I'm trying to create a Web Worker from my extension's content script, but it's getting blocked by a SecurityError (same origin policy). What's the best way to do this?
From my content script:
var workerURL = chrome.extension.getURL("js/searchWorker.js");
var lunrWorker = new Worker(workerURL);
From the manifest:
"content_scripts": [
{
"matches": ["http://localhost:8000/*"],
"js": ["js/jquery.min.js", "js/jquery.highlight.js", "js/index.js"],
"css": ["css/bootstrap.css", "css/styles.css"]
}
]
I also tried setting this in my manifest, but it didn't help:
"content_security_policy": "default-src 'none'; style-src 'self'; script-src 'self';",
(Sidenote: the CSS isn't being injected into the page, I'm not sure if that's a symptom of the same problem or unrelated)
http://crbug.com/357664 is the bug report about not being able to load extension scripts as a web worker.

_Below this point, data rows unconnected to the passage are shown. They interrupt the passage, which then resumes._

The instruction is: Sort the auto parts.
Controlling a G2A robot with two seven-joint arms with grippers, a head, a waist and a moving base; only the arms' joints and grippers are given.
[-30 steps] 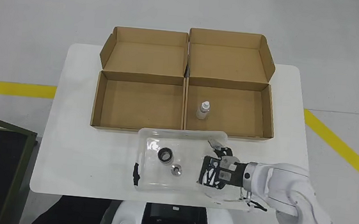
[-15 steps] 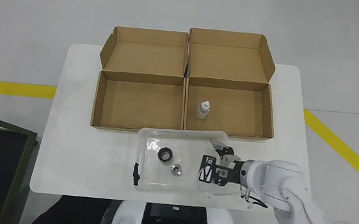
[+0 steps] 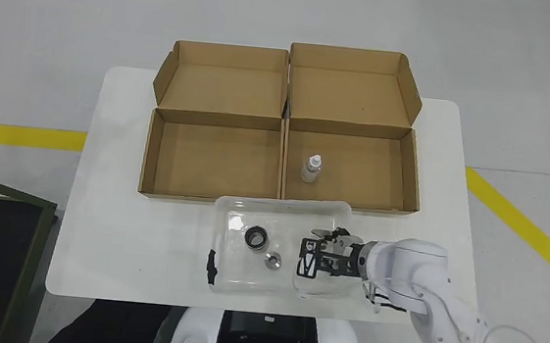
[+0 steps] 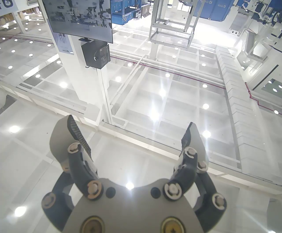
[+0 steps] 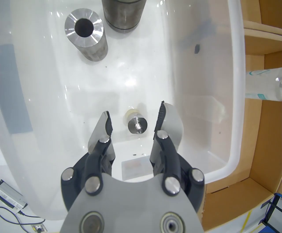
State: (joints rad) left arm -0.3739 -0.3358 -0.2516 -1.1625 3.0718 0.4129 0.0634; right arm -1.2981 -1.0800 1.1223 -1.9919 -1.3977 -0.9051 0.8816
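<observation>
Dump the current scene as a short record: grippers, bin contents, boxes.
right gripper: open, lowered into the clear bin, fingers either side of the small metal pin, gaps on both sides
left gripper: open, pointing at the ceiling
bin contents: small metal pin, bored steel sleeve, dark cylinder
right box: one white bottle
left box: beside right box, lid open

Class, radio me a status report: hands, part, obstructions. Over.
Right hand open, lined up on small steel pin in bin. Left hand open, pointing at ceiling. Bored cylinder, dark cylinder well apart.
</observation>
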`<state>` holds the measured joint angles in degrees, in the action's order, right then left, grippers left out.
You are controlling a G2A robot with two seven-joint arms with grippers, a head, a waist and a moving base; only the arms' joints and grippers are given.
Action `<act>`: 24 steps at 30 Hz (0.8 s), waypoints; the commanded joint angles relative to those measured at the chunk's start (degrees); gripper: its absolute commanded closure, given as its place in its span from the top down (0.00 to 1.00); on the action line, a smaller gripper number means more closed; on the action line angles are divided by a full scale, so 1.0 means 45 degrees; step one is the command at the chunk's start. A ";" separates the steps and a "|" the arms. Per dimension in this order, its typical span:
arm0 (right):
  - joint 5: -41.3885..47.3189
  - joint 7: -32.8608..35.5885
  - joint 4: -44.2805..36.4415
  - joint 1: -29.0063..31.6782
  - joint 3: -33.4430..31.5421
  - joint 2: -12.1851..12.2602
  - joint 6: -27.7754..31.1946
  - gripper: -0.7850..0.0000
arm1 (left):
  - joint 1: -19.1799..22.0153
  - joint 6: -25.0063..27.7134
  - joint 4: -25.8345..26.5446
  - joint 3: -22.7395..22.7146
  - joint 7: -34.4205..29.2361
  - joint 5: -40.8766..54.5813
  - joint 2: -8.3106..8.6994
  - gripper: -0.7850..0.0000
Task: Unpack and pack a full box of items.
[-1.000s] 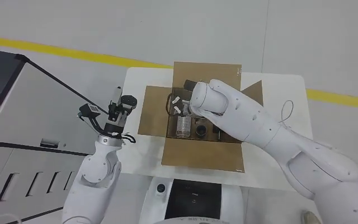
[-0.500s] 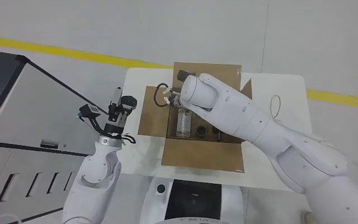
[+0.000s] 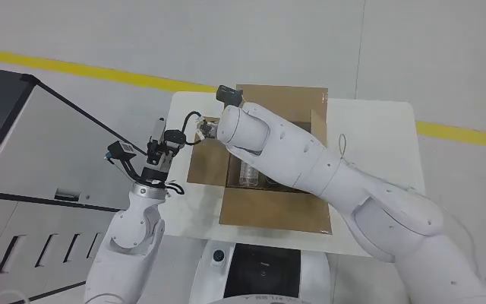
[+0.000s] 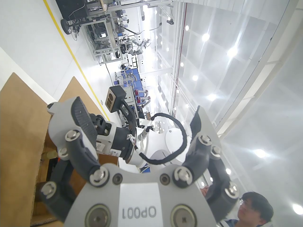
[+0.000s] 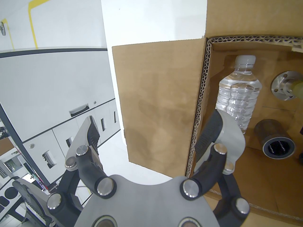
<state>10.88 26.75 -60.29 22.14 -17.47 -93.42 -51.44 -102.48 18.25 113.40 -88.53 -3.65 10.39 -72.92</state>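
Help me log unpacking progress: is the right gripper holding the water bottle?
No, the right gripper is open and empty above a flap, while the water bottle lies inside the box.

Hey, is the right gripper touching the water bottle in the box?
Apart. The top view shows the right gripper over the side flap, while the water bottle lies inside the box, a clear gap between them.

Top view looks down; both wrist views share the box (image 3: 275, 210).
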 commanded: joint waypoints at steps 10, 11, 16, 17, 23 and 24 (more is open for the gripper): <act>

The workaround to this problem is to load the worker script using XMLHttpRequest, then load the worker from a string. When I faced this problem in the past, I created a wrapper that transparently modifies the Worker
constructor, so you can use new Worker(chrome.runtime.getURL('worker.js'))
without any problems.
See patch-worker.js
(documentation) for the implementation of the previous idea.
patch-worker.js
has some limitations (e.g. importScripts
does not work as expected), mainly related to the fact that it does not run in the chrome-extension:
-origin. To solve these problems, I created another library that uses an iframe to create the Worker. See worker_proxy
for the source code and documentation.